The 2021 Consolidated Finance Law (CAA), which was enacted on December 27, 2020, includes provisions to increase the transparency of employee health benefit plans in four key areas.
Removal of gag clauses on price and quality information
Section 201 of the CAA amends the Employees Retirement Income Security Act (ERISA), the Public Health Services Act (PHSA) and the Internal Revenue Code to require that health plans sponsored by the The employer ensure that they have access to certain information on the costs and quality of care. . As a result of the amendment, plans may not accept restrictions in provider network contracts that would prevent them from accessing cost and quality of care information and providing that information to plan members. This information includes provider-specific cost and quality of care data.
The changes also require group health insurance plans to ensure they have access to specific claim data indicating claim costs. Although group health insurance plans are required to have access to this specific cost data, providers and provider networks would be allowed to prohibit plans and health insurers from publicly disclosing the information received. The plans should certify their compliance every year.

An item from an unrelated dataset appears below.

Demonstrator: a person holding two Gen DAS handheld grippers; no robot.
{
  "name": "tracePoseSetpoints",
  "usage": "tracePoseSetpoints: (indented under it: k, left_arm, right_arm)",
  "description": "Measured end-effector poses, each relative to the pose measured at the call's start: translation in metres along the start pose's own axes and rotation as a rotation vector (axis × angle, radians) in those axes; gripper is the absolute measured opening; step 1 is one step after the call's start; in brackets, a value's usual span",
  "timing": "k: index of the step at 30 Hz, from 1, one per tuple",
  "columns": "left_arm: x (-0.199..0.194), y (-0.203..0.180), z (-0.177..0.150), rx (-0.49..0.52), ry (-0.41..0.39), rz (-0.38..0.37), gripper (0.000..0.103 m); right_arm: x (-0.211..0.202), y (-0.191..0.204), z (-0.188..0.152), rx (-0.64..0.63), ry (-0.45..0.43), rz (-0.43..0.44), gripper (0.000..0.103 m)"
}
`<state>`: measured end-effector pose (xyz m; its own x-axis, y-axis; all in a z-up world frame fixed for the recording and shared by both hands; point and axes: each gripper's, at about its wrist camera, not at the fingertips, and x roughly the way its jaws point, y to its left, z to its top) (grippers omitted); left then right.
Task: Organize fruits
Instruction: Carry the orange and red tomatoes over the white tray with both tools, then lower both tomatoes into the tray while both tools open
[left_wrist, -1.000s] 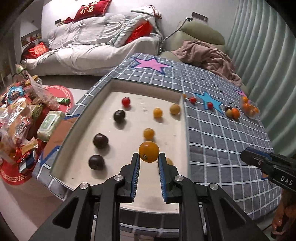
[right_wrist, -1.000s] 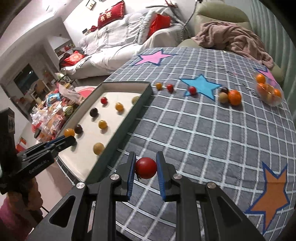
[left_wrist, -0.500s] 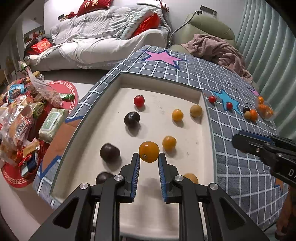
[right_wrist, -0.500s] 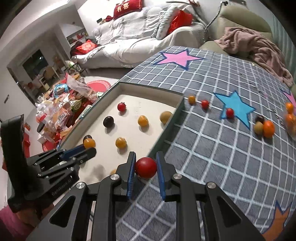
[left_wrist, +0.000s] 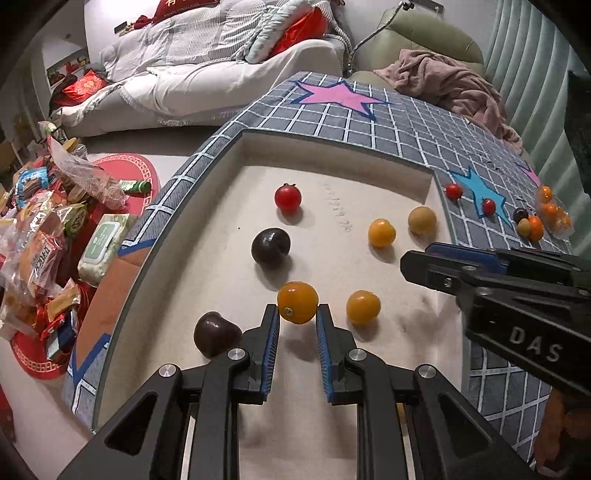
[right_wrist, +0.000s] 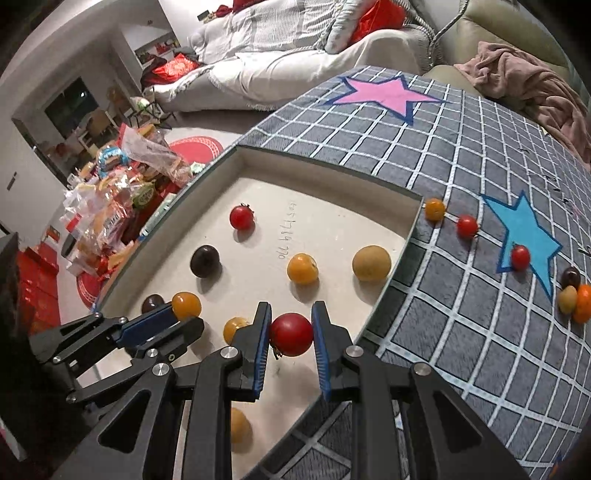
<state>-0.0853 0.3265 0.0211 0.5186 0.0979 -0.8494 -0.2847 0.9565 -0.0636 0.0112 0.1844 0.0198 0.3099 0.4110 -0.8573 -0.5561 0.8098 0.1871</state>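
In the left wrist view, the left gripper (left_wrist: 297, 325) at lower centre is clenched on an orange tomato (left_wrist: 297, 302) above the white tray (left_wrist: 332, 177). In the right wrist view, the right gripper (right_wrist: 290, 332) grasps a red tomato (right_wrist: 291, 334) over the tray's lower right edge.

Grey white-gridded cloth (right_wrist: 461, 155), pink star (right_wrist: 384, 94), blue star (right_wrist: 526, 236).
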Motion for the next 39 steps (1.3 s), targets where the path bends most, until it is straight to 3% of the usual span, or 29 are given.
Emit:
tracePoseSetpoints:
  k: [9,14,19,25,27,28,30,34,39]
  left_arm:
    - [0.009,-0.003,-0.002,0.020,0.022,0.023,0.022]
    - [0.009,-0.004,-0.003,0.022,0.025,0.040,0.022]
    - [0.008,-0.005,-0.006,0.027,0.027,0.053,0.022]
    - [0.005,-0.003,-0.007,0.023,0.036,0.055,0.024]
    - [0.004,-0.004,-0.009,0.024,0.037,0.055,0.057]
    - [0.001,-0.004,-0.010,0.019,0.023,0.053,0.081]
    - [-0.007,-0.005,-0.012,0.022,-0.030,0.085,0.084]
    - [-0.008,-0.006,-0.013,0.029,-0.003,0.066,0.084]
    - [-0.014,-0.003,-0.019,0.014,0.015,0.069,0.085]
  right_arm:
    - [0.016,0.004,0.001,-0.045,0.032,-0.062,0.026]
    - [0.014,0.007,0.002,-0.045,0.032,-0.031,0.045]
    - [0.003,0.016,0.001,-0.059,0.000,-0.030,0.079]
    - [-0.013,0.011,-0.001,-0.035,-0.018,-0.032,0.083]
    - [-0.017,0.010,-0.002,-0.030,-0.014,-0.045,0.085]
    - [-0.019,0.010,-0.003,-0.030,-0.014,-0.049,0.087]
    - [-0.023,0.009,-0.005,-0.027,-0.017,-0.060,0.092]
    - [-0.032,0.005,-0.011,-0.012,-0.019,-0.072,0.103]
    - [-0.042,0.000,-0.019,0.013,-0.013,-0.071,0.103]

Section 201 does not specify a date of entry into force, which means that it would come into force once adopted.
Disclosure of compensation to brokers and consultants
Article 408 (b) (2) of ERISA requires that any compensation paid to plan service providers be “reasonable”. Although the United States Department of Labor (DOL) issued regulations under this provision in 2012, those regulations apply to pension plans, not health plans. The regulations reserve space for further guidance related to health plans.
CAA adds additional requirements to section 408 (b) (2) of ERISA regarding brokers and consultants for health plans. Group health insurance plans would be required to disclose compensation paid to any broker or consultant who receives $ 1,000 or more. The broker or consultant will be required to make certain disclosures to the plan trustee, including a description of the services provided and a description of all compensation covered (direct and indirect). If you fail to do so, the contract will not be considered “reasonable” under ERISA.

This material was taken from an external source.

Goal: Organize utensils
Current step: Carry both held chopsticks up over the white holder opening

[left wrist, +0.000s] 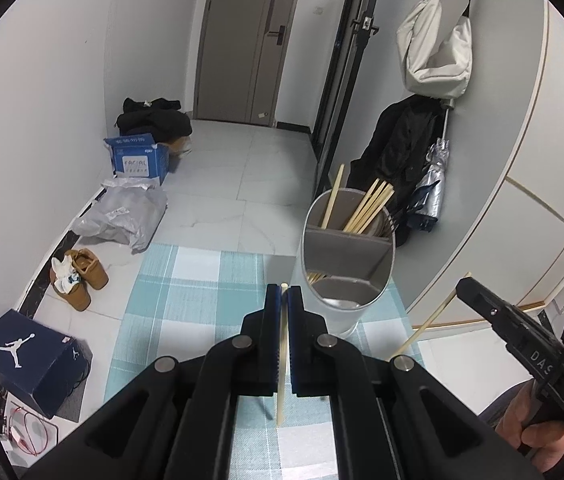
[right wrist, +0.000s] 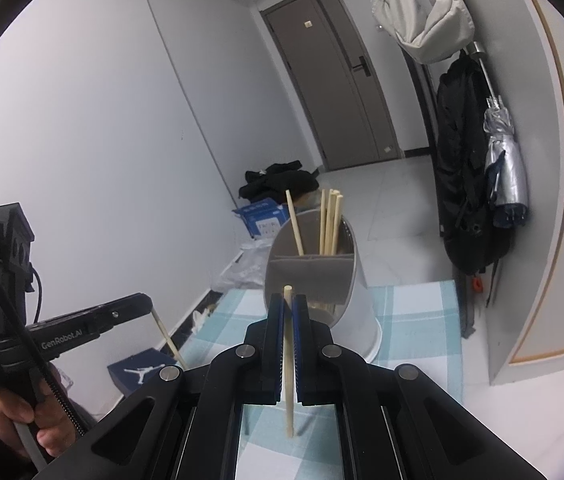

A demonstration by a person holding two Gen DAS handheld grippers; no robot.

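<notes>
A white utensil holder (left wrist: 335, 320) with a grey divider stands on a teal checked cloth (left wrist: 186, 280). Several wooden chopsticks (left wrist: 367, 206) lean in its far compartment. My left gripper (left wrist: 284, 292) is shut on one chopstick (left wrist: 282, 380), held upright just left of the holder. My right gripper (right wrist: 287, 302) is shut on another chopstick (right wrist: 289, 400), right in front of the holder (right wrist: 361, 312). Each gripper also shows in the other's view: the right gripper (left wrist: 465, 286) with its slanted chopstick (left wrist: 429, 320), and the left gripper (right wrist: 150, 304) with its chopstick (right wrist: 168, 336).
On the floor to the left lie a dark shoe box (left wrist: 30, 360), brown shoes (left wrist: 82, 276), a grey plastic bag (left wrist: 122, 216) and a blue carton (left wrist: 138, 158). A white bag (left wrist: 437, 44), a black jacket (left wrist: 397, 152) and a silver umbrella (left wrist: 435, 184) hang on the right wall.
</notes>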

These changes come into effect one year after the bill is enacted.
Mental Health Parity and Substance Use Disorders Benefits
The Mental Health Parity and Addiction Equity Act (MHPAEA) prohibits group health plans from offering disproportionately worse benefits for mental health and addiction disorders than for medical and surgical care. A specific area of concern is that of “non-quantitative processing limitations”, which are benefit limitations that are not linked to specific monetary or visit limits. For example, requiring prior authorization for processing is a non-quantitative processing limitation.
The CAA reviews the ERISA, PHSA, and the tax code to require group health plans to formally analyze their compliance with MHPAEA requirements related to non-quantitative processing limitations. The plans should document and make analysis available, upon request, to the secretaries of the United States Department of Health and Human Services (HHS), DOL, and the United States Department of the Treasury.
The secretaries of HHS, DOL and Treasury are responsible for issuing guidance regarding the required analysis within 18 months of the bill being enacted. If a participant lodged a complaint or if agency secretaries suspected a violation, they would request a copy of the plan analysis. CAA directs agency secretaries to request analysis from at least 20 group health plans per year. Although the secretaries of the three agencies have 18 months to issue final guidelines under this section, they could request reports as early as 45 days after the enactment of the CAA.
Drug Benefits and Drug Costs Reports
CAA updates ERISA, PHSA, and tax code to require each group health plan to report certain prescription drug information to the secretaries of HHS, DOL, and Treasury, including:
the year of the plan, the number of registrants and each state in which the plan is proposed;
the top 50 brand-name prescription drugs paid for by the plan, “and the total number of claims paid for each of these drugs”;
the 50 most expensive prescription drugs paid for by the plan “based on total annual expenditure and annual amount spent by the plan… for each of these drugs”;
“[t]the 50 prescription drugs with the largest increase in plan spending ”since the previous plan year, and the change in amounts spent for each drug;
total expenditure on health care services by plan, broken down into specific categories, including hospital costs, primary care costs, specialized care costs and prescription drug costs;
average monthly premiums paid by employers and participants; and
the impact on premiums of rebates and fees “paid by drug manufacturers to the plan… or to its administrators or service providers”, including “[a]ny reduction in premiums and reimbursable costs associated with discounts and fees.
The first report would be due a year after the enactment of the CAA. Each subsequent report would be due no later than June 1 of each year.
With these new compliance obligations, plan sponsors may want to consider how to comply and whether they may need to engage their service providers to gather the necessary information.